Update

Much more support needed in the AIDS response for sex workers

23 July 2014

If the end of the AIDS epidemic is to become a reality, barriers to sex workers accessing the HIV services they need must be urgently removed, says a new series on HIV and sex workers published in the Lancet.

Launched this week at the 20th International AIDS Conference in Melbourne, Australia, the series of papers, all of which include sex workers as authors, provides the most comprehensive analysis to date about HIV and this often highly marginalized group. It shows that female, male and transgender sex workers are subjected to human rights violations and repressive laws and practices that can drive them underground and make it difficult for them to access critical HIV programmes, such as free or subsidized condoms, lubricant and antiretroviral therapy. For example, sex workers in Canada, India and Kenya report being arrested for carrying condoms and being subjected to physical or sexual violence from state authorities.

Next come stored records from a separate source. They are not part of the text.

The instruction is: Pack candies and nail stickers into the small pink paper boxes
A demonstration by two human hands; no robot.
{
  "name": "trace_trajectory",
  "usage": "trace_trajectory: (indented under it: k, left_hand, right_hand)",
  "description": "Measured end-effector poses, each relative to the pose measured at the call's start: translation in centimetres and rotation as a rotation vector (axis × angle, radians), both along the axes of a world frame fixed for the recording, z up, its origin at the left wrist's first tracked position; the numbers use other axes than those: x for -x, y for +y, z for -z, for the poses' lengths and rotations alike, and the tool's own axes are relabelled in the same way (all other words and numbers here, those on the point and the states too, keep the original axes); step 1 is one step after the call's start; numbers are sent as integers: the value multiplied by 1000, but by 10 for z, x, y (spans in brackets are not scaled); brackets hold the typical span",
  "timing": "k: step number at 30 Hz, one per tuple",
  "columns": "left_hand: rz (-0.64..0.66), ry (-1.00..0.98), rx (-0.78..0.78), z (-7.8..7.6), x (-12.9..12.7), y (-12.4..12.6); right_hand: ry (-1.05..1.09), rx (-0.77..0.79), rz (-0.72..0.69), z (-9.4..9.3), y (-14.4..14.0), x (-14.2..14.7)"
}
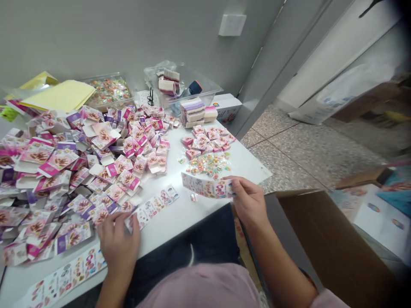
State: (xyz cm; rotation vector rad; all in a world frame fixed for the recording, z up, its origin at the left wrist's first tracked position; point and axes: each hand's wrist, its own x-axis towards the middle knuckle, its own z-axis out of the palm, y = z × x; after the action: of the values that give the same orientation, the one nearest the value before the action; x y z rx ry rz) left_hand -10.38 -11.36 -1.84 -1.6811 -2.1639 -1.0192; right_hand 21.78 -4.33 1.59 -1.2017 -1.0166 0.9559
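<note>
My right hand (pixel 250 201) pinches the right end of a long printed paper strip (pixel 205 186) covered in small colourful pictures. That strip is held up over the table's front edge. Under the curled fingers and thumb of my left hand (pixel 118 237) is the near end of a second printed strip (pixel 157 205), which slants away across the white table. Another such strip (pixel 69 276) lies along the front edge at the lower left, partly hidden by my left wrist. Just below the raised strip sits a tiny clear packet (pixel 193 196).
A big heap of small pink and purple boxes (pixel 96 158) covers the table's left. Beyond the raised strip are small colourful packets (pixel 210 164), a smaller box group (pixel 208 139) and stacked bundles (pixel 192 112). Clear trays (pixel 205 81) stand behind. An open carton (pixel 321 231) is at right.
</note>
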Motion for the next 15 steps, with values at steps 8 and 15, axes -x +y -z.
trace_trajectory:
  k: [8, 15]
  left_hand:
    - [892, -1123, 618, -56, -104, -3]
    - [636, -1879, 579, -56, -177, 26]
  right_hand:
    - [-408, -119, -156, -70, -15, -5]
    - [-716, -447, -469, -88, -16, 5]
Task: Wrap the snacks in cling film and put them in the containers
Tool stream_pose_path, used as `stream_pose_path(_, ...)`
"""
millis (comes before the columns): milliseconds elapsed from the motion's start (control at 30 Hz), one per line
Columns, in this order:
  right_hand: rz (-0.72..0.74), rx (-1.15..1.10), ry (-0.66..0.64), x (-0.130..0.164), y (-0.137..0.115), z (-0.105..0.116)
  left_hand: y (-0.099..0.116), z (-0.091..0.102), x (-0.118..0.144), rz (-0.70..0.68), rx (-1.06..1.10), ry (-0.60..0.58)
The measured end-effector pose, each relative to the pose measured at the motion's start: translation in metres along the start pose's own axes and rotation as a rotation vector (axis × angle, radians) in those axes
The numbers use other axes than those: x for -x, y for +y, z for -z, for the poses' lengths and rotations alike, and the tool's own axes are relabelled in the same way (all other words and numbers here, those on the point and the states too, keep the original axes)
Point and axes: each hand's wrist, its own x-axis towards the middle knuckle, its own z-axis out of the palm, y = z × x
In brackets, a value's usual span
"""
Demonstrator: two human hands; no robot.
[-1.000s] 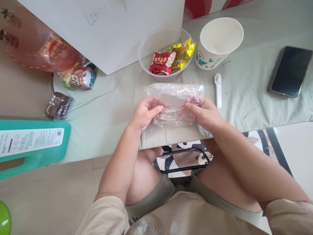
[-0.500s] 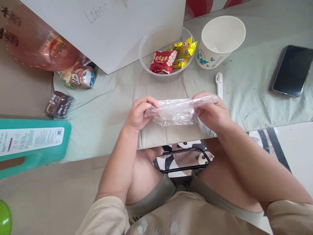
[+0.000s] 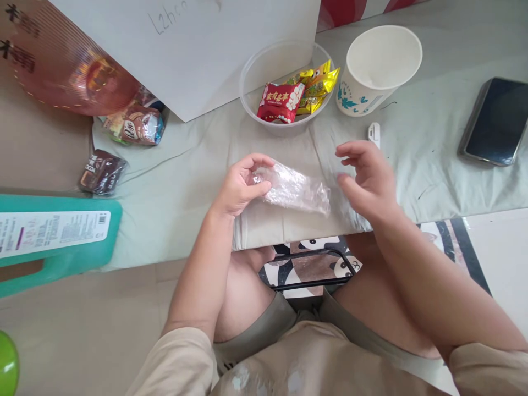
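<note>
Pale green cloth covers the table [image 3: 433, 165] before you. Your left hand [image 3: 239, 187] pinches one end of a folded clear plastic bag [image 3: 295, 190] just above the cloth, while your right hand [image 3: 369, 179] hovers beside its far end, fingers spread and empty. Beyond sit a clear bowl [image 3: 251, 96] of wrapped candies [image 3: 282, 102], a paper cup [image 3: 379, 69] and a smartphone [image 3: 497, 121].
</note>
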Motion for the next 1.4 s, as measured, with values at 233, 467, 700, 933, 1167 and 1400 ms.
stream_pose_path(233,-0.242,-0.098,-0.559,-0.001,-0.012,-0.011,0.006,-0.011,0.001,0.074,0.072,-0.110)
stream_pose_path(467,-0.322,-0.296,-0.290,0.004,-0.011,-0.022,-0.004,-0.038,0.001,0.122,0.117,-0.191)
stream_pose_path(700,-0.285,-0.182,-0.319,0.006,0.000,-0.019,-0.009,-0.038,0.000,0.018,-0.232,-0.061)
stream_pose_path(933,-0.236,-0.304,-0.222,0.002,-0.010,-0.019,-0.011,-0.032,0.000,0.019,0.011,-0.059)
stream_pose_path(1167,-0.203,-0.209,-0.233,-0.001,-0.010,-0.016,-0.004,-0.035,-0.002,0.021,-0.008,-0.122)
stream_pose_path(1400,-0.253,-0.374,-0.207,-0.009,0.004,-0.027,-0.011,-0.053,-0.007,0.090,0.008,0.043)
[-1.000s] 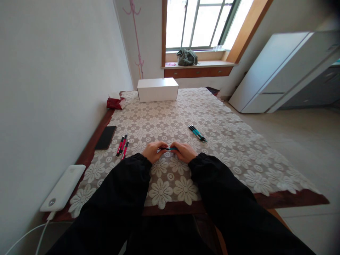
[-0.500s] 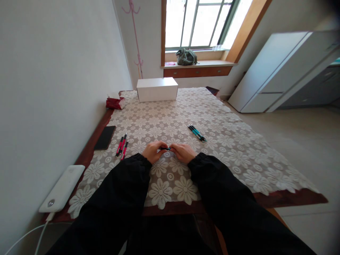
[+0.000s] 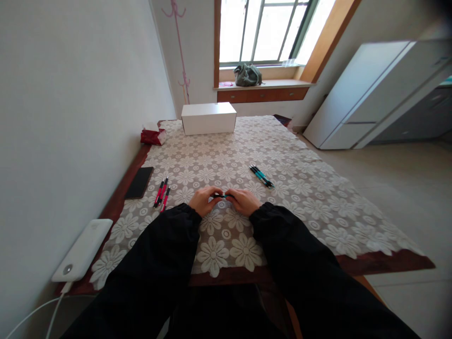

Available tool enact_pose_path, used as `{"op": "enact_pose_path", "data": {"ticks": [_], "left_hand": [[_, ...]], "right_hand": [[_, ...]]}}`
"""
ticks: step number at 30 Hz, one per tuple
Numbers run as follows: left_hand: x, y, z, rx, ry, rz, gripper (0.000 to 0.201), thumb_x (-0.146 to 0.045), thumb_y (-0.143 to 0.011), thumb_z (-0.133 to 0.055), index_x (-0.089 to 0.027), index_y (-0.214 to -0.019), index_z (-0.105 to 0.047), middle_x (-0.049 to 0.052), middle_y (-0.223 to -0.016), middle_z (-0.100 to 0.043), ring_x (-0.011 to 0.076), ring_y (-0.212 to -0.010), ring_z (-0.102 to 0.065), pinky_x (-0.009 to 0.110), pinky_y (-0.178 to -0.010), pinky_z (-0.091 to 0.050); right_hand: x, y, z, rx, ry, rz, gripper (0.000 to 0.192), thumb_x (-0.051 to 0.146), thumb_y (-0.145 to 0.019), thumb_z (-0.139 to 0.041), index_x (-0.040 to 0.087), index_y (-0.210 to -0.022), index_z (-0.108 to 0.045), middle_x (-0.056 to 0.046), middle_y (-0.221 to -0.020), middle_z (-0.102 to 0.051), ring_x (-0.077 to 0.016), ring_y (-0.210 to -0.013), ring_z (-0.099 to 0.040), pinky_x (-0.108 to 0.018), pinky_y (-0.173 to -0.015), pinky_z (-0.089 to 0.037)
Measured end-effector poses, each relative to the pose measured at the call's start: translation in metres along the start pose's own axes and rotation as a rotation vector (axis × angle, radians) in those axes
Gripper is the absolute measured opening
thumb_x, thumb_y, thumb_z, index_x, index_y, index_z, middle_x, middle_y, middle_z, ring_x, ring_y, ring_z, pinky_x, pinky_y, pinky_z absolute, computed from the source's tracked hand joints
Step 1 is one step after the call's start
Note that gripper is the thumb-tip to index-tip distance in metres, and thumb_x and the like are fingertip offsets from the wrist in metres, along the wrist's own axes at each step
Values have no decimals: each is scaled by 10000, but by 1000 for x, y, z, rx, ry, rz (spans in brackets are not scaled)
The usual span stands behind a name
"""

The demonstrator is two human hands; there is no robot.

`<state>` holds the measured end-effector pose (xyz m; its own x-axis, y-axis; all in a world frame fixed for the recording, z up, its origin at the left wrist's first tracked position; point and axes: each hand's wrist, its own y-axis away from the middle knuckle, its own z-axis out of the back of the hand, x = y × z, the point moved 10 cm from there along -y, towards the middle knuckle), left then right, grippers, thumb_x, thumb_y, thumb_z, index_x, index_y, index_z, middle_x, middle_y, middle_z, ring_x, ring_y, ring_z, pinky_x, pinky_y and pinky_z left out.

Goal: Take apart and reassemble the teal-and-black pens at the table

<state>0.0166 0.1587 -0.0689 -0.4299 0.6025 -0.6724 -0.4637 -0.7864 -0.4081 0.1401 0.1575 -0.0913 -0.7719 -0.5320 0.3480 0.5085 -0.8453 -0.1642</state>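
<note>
Left hand (image 3: pixel 202 201) and right hand (image 3: pixel 243 201) pinch one teal pen (image 3: pixel 221 196) between them at worktop (image 3: pixel 318 202) centre | step: seemingly assembling | spare teal pens (image 3: pixel 262 176) at 2 o'clock | next: careful axial alignment

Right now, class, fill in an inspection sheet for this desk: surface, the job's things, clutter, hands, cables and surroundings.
Surface: table under a lace cloth.
Job's things: teal pen, held level between both hands; more teal pens lie to the right, red pens to the left.
Clutter: phone, power bank, white box, red pack.
Hands: left hand and right hand each grip one end of the pen.
Cables: white cable from the power bank.
Surroundings: window, bag on the sill, white cabinet.
</note>
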Motion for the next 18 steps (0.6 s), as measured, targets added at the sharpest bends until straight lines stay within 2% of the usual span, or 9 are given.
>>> {"op": "enact_pose_path", "data": {"ticks": [5, 9, 12, 18], "left_hand": [[7, -2, 6, -39, -64, 77, 238, -387, -929, -593, -218, -1085, -655, 47, -1038, -728, 180, -893, -667, 326, -848, -524], [13, -2, 8, -6, -262, 141, 344, -442, -990, -454, -209, -906, -693, 52, -855, -709, 202, -840, -640, 333, -790, -483], [15, -2, 3, 55, -331, 141, 417, -454, -997, -429, -215, -777, -689, 44, -730, -667, 205, -795, -620, 323, -745, -458], [17, -2, 1, 43, -288, 131, 231, -416, -925, -600, -221, -866, -710, 36, -811, -699, 197, -828, -631, 313, -777, -474]], "right_hand": [[-1, 0, 4, -27, -3, -10, 223, 312, -1015, -474, 219, -1127, -643, -70, -1029, -737, -205, -903, -683, -275, -760, -438], [-3, 1, 7, -60, 1, -8, 216, 332, -1008, -498, 223, -1120, -648, -72, -1034, -732, -203, -907, -674, -273, -770, -442], [-3, 1, 7, -72, -3, 3, 204, 333, -1002, -514, 227, -1103, -656, -68, -1023, -729, -196, -904, -667, -270, -782, -444], [-2, 0, 6, -56, -10, 29, 222, 318, -1013, -487, 241, -1095, -679, -56, -1022, -736, -189, -914, -664, -273, -808, -446]]}}
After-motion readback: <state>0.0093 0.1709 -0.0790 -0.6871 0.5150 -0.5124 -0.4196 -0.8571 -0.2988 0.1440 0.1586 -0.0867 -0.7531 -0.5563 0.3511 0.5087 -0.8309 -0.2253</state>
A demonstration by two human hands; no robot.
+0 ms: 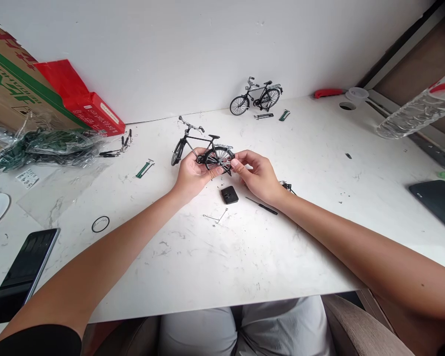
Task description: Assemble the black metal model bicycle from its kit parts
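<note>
Between my two hands a black model bicycle is held upright over the white table, its handlebar to the left. My left hand grips it low down near the pedals and rear wheel, fingers partly behind the frame. At the back edge of the rear wheel, my right hand pinches with thumb and fingers. Just below the hands lie a small black square block, a thin black screwdriver and a few thin metal rods. Some small dark parts show behind my right wrist.
A second model bicycle stands by the back wall. Green part frames lie left of my hands, near a red box and bagged parts. A black ring and a phone are left; a plastic bottle is right.
</note>
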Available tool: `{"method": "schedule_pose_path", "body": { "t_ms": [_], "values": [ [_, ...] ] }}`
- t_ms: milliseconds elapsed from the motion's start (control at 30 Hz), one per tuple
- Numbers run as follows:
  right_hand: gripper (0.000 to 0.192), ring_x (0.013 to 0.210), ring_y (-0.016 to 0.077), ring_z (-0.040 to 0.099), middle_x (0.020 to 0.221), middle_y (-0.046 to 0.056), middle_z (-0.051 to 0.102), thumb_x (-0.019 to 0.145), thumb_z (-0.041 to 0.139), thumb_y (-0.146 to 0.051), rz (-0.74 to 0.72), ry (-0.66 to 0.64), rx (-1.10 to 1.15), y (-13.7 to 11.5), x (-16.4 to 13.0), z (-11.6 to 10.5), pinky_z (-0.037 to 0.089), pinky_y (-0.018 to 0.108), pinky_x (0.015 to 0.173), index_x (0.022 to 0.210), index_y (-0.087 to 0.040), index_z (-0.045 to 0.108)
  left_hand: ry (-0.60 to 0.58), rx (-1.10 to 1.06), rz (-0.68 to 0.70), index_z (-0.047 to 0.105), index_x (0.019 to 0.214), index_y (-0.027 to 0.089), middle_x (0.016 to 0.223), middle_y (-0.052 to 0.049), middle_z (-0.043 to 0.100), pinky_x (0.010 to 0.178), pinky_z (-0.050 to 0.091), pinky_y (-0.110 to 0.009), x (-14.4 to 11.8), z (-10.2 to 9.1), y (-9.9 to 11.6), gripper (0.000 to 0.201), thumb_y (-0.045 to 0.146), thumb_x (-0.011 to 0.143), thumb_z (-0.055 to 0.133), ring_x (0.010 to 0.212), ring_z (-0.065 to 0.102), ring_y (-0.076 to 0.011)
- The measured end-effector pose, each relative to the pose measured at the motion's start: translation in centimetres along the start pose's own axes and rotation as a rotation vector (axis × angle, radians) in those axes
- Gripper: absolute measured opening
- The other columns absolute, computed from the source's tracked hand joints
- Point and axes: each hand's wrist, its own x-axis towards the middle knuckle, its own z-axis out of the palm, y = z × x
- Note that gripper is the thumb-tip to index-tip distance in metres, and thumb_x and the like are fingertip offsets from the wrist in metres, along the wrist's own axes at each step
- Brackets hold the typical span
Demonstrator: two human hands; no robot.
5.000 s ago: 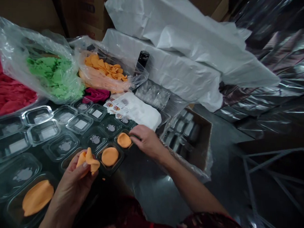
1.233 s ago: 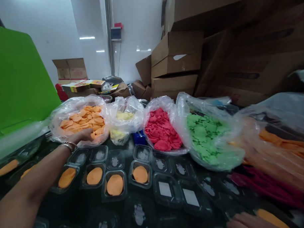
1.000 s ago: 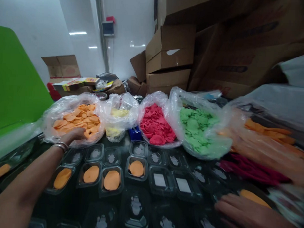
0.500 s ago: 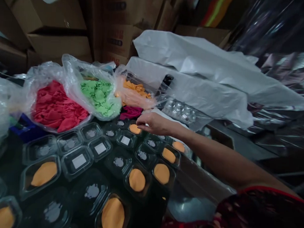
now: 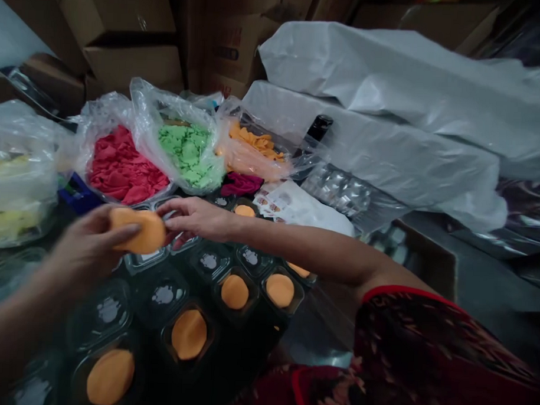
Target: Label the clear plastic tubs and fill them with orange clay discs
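Observation:
My left hand is closed around a thick, soft-looking orange disc, thumb on top; whether it is one piece or a stack I cannot tell. Just right of the disc is my right hand, its fingers apart and bent toward the disc's edge. Whether they touch it is unclear. Beneath both hands stand clear plastic boxes, partly hidden, with pale paw-like shapes on several lids. Similar orange discs lie in several boxes, including a near disc, a middle disc and a disc farther right.
Plastic bags at the back hold red pieces, green pieces and orange pieces. A yellow-filled bag stands left. Printed sheets and white wrapped bundles lie right; cardboard boxes are stacked behind.
My left hand has come into view from the left, holding the orange disc. My right hand has moved left, away from the rear box, toward it. The view has shifted.

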Motion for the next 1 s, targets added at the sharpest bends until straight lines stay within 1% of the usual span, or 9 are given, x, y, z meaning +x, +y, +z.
{"method": "schedule_pose_path", "body": {
  "t_ms": [100,200,267,333,500,633,733,867,1000],
  "values": [
    [0.016,0.058,0.0108,0.061,0.069,-0.002,0.063,0.076,0.056,0.000,0.040,0.190,0.083,1.3,-1.5,-1.0,0.053,0.020,0.055,0.084,-0.014,0.058,-0.093,-0.132,-0.045,0.060,0.086,0.014,0.077,0.001,0.063,0.055,0.052,-0.020,0.0,3.7,-0.6,0.046,0.021,0.050,0.086,0.066,0.061,-0.0123],
    [0.018,0.055,0.0110,0.060,0.067,-0.002,0.063,0.070,0.057,0.001,0.083,0.318,0.123,2.5,-3.3,-2.9,0.052,0.021,0.053,0.081,-0.014,0.059,-0.205,-0.092,-0.147,0.059,0.095,0.016,0.084,-0.001,0.064,0.057,0.056,-0.028,0.4,6.7,-1.4,0.049,0.025,0.053,0.084,0.071,0.064,-0.0169],
    [0.019,0.052,0.0105,0.059,0.065,-0.003,0.063,0.068,0.055,0.001,0.087,0.347,0.122,3.1,-4.2,-3.9,0.051,0.020,0.051,0.078,-0.014,0.059,-0.271,0.012,-0.195,0.058,0.103,0.019,0.089,-0.003,0.066,0.056,0.058,-0.033,0.4,7.7,-1.8,0.053,0.025,0.056,0.082,0.076,0.066,-0.0205],
    [0.021,0.050,0.0108,0.059,0.065,-0.002,0.062,0.065,0.053,0.001,0.101,0.352,0.134,3.7,-4.6,-4.5,0.051,0.021,0.050,0.079,-0.014,0.058,-0.271,0.101,-0.164,0.058,0.105,0.018,0.087,-0.003,0.066,0.053,0.058,-0.032,0.1,8.2,-2.3,0.054,0.023,0.056,0.081,0.075,0.066,-0.0217],
    [0.027,0.051,0.0123,0.058,0.065,-0.001,0.060,0.063,0.051,-0.004,0.132,0.353,0.147,4.2,-5.4,-5.2,0.052,0.024,0.051,0.087,-0.016,0.053,-0.218,0.087,-0.071,0.058,0.098,0.017,0.079,0.000,0.065,0.049,0.056,-0.027,-0.3,8.7,-3.6,0.047,0.023,0.056,0.079,0.064,0.064,-0.0168],
    [0.032,0.055,0.0119,0.058,0.069,-0.002,0.060,0.064,0.047,-0.005,0.101,0.417,0.018,3.5,-6.1,-7.3,0.050,0.022,0.052,0.092,-0.018,0.054,-0.109,-0.013,-0.097,0.057,0.088,0.018,0.077,0.002,0.063,0.043,0.049,-0.018,0.3,7.9,-3.7,0.039,0.021,0.055,0.079,0.060,0.061,-0.0122],
    [0.035,0.061,0.0128,0.060,0.075,0.000,0.063,0.065,0.043,-0.002,0.115,0.482,-0.170,3.3,-6.0,-9.1,0.051,0.022,0.055,0.095,-0.017,0.054,-0.059,-0.125,-0.167,0.056,0.084,0.017,0.073,0.002,0.061,0.041,0.046,-0.017,0.7,7.0,-3.4,0.040,0.016,0.052,0.080,0.056,0.059,-0.0109],
    [0.030,0.069,0.0187,0.064,0.077,0.004,0.066,0.070,0.045,0.001,0.186,0.464,-0.525,3.9,-5.3,-10.1,0.052,0.028,0.063,0.093,-0.013,0.059,-0.056,-0.162,-0.202,0.056,0.084,0.017,0.071,0.002,0.061,0.041,0.047,-0.018,0.7,6.4,-3.6,0.042,0.013,0.051,0.081,0.055,0.059,-0.0114],
    [0.020,0.105,0.0329,0.057,0.098,0.016,0.065,0.072,0.054,0.003,0.140,0.474,-0.876,3.3,-5.7,-9.9,0.044,0.041,0.087,0.083,-0.011,0.064,-0.076,-0.157,-0.207,0.057,0.083,0.017,0.072,0.002,0.062,0.041,0.049,-0.018,1.0,5.9,-4.1,0.039,0.012,0.053,0.081,0.056,0.060,-0.0122]
  ]
}}
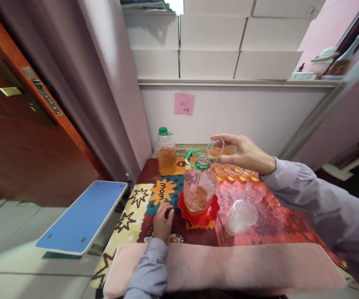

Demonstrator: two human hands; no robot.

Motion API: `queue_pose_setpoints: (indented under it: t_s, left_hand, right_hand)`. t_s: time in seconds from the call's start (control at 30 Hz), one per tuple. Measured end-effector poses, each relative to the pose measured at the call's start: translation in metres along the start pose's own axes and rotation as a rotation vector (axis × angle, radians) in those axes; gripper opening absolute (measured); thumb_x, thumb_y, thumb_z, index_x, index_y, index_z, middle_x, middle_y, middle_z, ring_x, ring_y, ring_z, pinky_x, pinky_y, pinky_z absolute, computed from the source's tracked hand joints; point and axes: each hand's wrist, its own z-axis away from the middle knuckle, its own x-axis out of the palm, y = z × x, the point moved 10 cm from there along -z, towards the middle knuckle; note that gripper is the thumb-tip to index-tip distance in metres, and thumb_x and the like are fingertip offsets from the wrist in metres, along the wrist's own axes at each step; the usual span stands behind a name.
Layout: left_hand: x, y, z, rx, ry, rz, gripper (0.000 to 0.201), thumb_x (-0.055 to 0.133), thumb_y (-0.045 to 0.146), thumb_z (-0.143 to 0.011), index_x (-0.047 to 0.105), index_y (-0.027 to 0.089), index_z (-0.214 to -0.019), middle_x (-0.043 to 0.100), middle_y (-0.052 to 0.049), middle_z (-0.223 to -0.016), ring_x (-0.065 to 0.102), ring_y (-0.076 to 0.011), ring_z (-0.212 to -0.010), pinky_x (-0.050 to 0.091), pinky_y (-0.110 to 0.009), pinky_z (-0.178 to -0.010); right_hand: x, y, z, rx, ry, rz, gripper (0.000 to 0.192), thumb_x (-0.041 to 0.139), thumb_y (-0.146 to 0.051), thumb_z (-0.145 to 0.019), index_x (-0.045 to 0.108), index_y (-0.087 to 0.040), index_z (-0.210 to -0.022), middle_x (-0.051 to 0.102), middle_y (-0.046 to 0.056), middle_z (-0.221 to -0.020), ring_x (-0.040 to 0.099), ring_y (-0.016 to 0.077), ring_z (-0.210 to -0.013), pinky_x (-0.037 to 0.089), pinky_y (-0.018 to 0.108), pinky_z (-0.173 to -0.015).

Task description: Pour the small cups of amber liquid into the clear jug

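Observation:
My right hand [246,153] grips a clear plastic cup [216,148], tilted with its rim at the mouth of an uncapped jug [199,187]. Amber liquid lies in the jug's lower part; a green handle ring sticks up at its neck. The jug stands in a red scalloped dish [216,211]. My left hand [162,223] rests on the patterned tablecloth left of the dish, thumb apart from the fingers, holding nothing. Behind the right wrist sits a row of small cups [234,172] with amber liquid, partly hidden. A stack of clear cups [240,216] leans on its side at the right.
A second jug [167,161] with a green cap and amber liquid stands at the back left. A pink cloth [229,265] covers the table's near edge. Left of the table is a blue board [82,216]. A pink note [184,104] hangs on the wall behind.

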Motion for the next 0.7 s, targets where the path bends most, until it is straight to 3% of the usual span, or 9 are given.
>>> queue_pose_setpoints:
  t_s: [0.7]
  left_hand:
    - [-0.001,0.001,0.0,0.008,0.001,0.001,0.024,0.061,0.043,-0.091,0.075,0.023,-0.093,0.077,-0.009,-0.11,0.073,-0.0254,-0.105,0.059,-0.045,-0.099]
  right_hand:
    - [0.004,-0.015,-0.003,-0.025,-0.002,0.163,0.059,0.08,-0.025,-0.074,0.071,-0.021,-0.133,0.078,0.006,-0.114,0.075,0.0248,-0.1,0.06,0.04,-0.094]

Sex workers in general have a heightened vulnerability to HIV. In low- and middle-income countries, female sex workers are 13.5 times more likely to be infected with HIV than all women aged 15–49 years. Yet prevention programmes for people who sell sex receive only a small proportion of overall HIV funding and there is little research looking specifically at the needs of sex workers or on the effect of next generation prevention strategies, such as pre-exposure prophylaxis.

The series argues that an effective response must not only address such biomedical interventions but also tackle the legal, socioeconomic and political environment in which people who sell sex operate. 

It contends that the most significant and dramatic single intervention would be the decriminalization (rather than the legalization) of sex work. This one step could avert at least a third of HIV infections among sex workers and their clients over the next 10 years given that it would lead to safer working environments, fewer human rights violations and reduced police harassment and violence, the series maintains.

In a final call to action, the Lancet papers promote a holistic approach to reducing HIV among sex workers which, along with decriminalization, includes greater respect for the human rights of people who sell sex, including the right to antiretroviral therapy, challenging stigma, better and more inclusive research, community empowerment, meaningful inclusion of people who sell sex in the design and implementation of all programmes and paying special attention to the needs of male and transgender sex workers.